→ **What is being asked**
Under this line are records; the part from the line containing "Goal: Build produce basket" through the line containing "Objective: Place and" should be repeated exactly. Please exclude pictures.

→ **Entries taken from a collection**
====================
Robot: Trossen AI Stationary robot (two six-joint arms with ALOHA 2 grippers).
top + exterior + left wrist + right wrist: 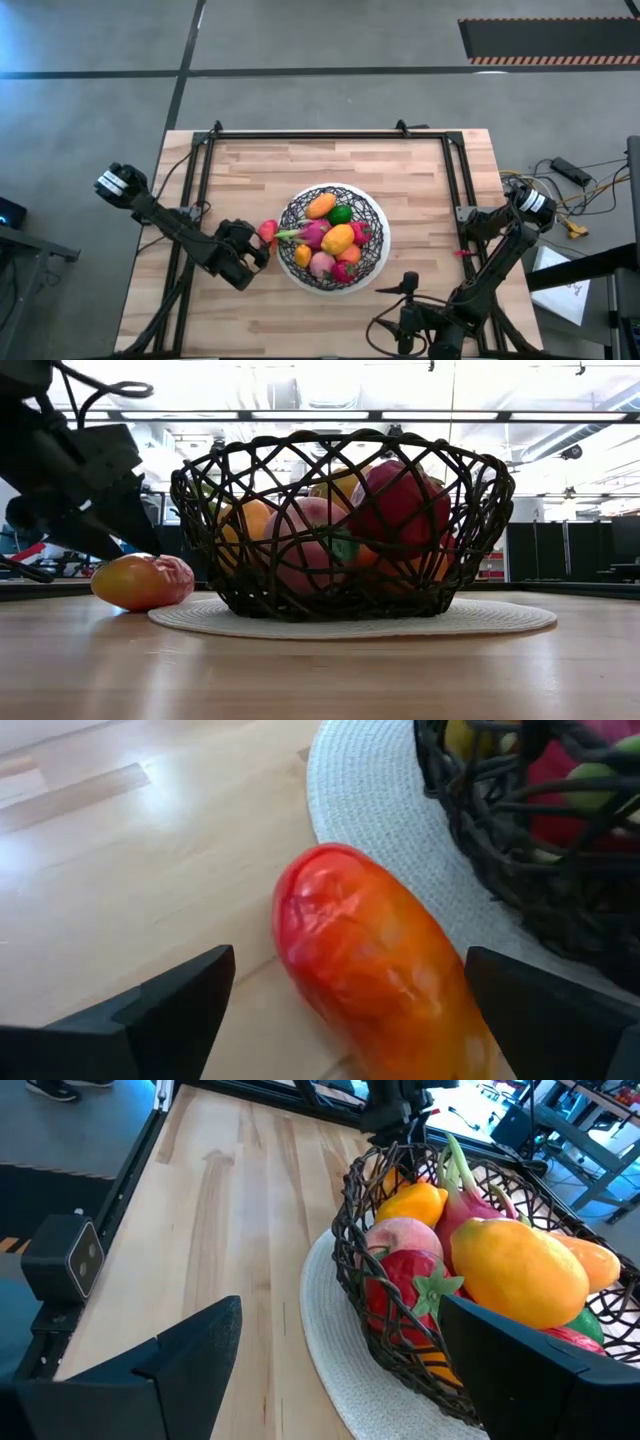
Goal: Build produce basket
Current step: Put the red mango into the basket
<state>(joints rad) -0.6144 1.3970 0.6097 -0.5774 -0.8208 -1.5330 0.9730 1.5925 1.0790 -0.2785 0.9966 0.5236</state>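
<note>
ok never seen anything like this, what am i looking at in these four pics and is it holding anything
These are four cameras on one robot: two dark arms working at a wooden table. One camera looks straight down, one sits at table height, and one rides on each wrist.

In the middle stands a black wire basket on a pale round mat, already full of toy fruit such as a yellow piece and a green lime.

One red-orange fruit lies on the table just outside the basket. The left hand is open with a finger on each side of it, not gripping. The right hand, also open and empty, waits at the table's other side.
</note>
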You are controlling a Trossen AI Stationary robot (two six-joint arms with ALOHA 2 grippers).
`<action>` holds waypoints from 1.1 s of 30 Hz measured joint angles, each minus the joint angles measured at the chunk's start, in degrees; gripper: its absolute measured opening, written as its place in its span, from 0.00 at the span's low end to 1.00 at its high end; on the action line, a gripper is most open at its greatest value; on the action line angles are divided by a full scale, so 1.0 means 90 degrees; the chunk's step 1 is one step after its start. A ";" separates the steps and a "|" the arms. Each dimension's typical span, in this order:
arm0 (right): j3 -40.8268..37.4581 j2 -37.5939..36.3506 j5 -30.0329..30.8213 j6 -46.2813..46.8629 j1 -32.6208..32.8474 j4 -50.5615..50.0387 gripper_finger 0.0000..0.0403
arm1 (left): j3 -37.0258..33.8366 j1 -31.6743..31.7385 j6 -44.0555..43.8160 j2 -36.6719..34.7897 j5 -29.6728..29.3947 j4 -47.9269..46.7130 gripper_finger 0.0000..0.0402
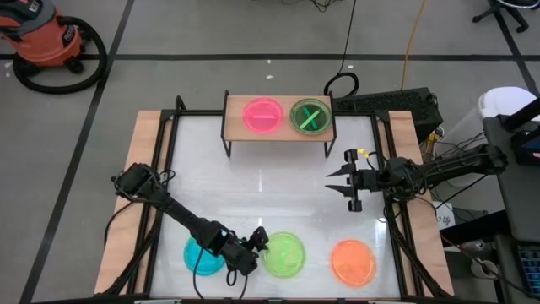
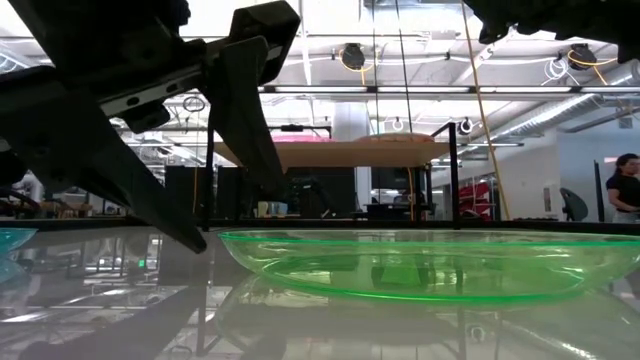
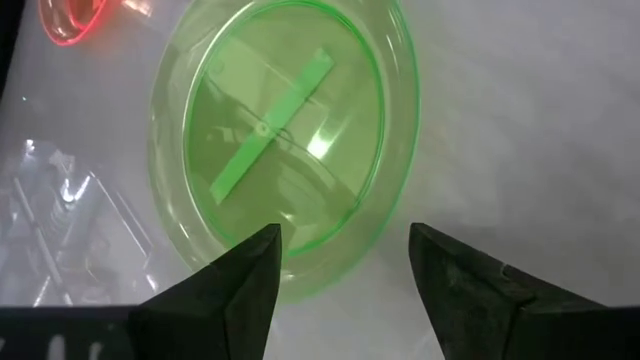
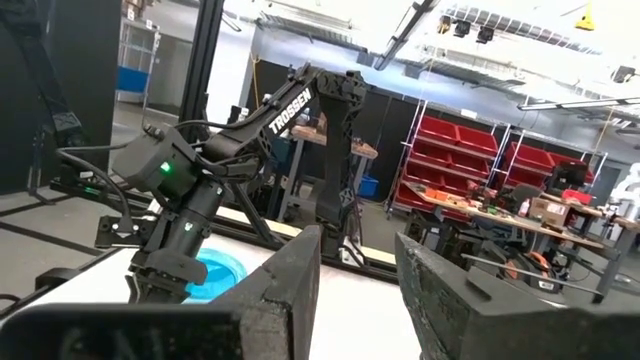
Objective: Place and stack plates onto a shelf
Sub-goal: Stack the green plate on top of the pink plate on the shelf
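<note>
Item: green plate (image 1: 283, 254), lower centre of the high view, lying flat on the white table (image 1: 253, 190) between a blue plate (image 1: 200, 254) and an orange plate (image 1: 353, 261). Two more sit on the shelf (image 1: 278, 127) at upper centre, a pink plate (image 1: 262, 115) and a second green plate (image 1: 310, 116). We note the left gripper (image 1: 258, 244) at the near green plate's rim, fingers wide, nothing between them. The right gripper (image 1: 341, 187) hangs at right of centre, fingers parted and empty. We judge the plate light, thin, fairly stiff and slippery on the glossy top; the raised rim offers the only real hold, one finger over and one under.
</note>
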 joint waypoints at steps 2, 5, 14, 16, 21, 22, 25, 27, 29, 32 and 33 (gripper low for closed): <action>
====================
→ **Output below**
Goal: Build produce basket
Current step: Put the red mango into the basket
<state>(joints rad) -0.6144 1.3970 0.6097 -0.5774 -0.8208 -1.5330 0.9730 1.5925 1.0790 -0.2785 0.9966 0.5236</state>
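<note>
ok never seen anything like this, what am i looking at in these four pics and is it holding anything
These are four cameras on one robot: two dark arms working at a wooden table. One camera looks straight down, one sits at table height, and one rides on each wrist.

In the middle stands a black wire basket on a pale round mat, already full of toy fruit such as a yellow piece and a green lime.

One red-orange fruit lies on the table just outside the basket. The left hand is open with a finger on each side of it, not gripping. The right hand, also open and empty, waits at the table's other side.
</note>
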You are controlling a Trossen AI Stationary robot (two six-joint arms with ALOHA 2 grippers).
`<action>` holds waypoints from 1.1 s of 30 Hz measured joint angles, each minus the joint angles measured at the chunk's start, in degrees; gripper: its absolute measured opening, written as its place in its span, from 0.00 at the span's low end to 1.00 at its high end; on the action line, a gripper is most open at its greatest value; on the action line angles are divided by a full scale, so 1.0 means 90 degrees; the chunk's step 1 is one step after its start. A ";" separates the steps and a "|" the arms. Each dimension's typical span, in this order:
arm0 (right): j3 -40.8268..37.4581 j2 -37.5939..36.3506 j5 -30.0329..30.8213 j6 -46.2813..46.8629 j1 -32.6208..32.8474 j4 -50.5615..50.0387 gripper_finger 0.0000..0.0403
arm1 (left): j3 -37.0258..33.8366 j1 -31.6743..31.7385 j6 -44.0555..43.8160 j2 -36.6719..34.7897 j5 -29.6728..29.3947 j4 -47.9269..46.7130 gripper_finger 0.0000..0.0402
Objective: Place and stack plates onto a shelf

No more work is required for the exercise.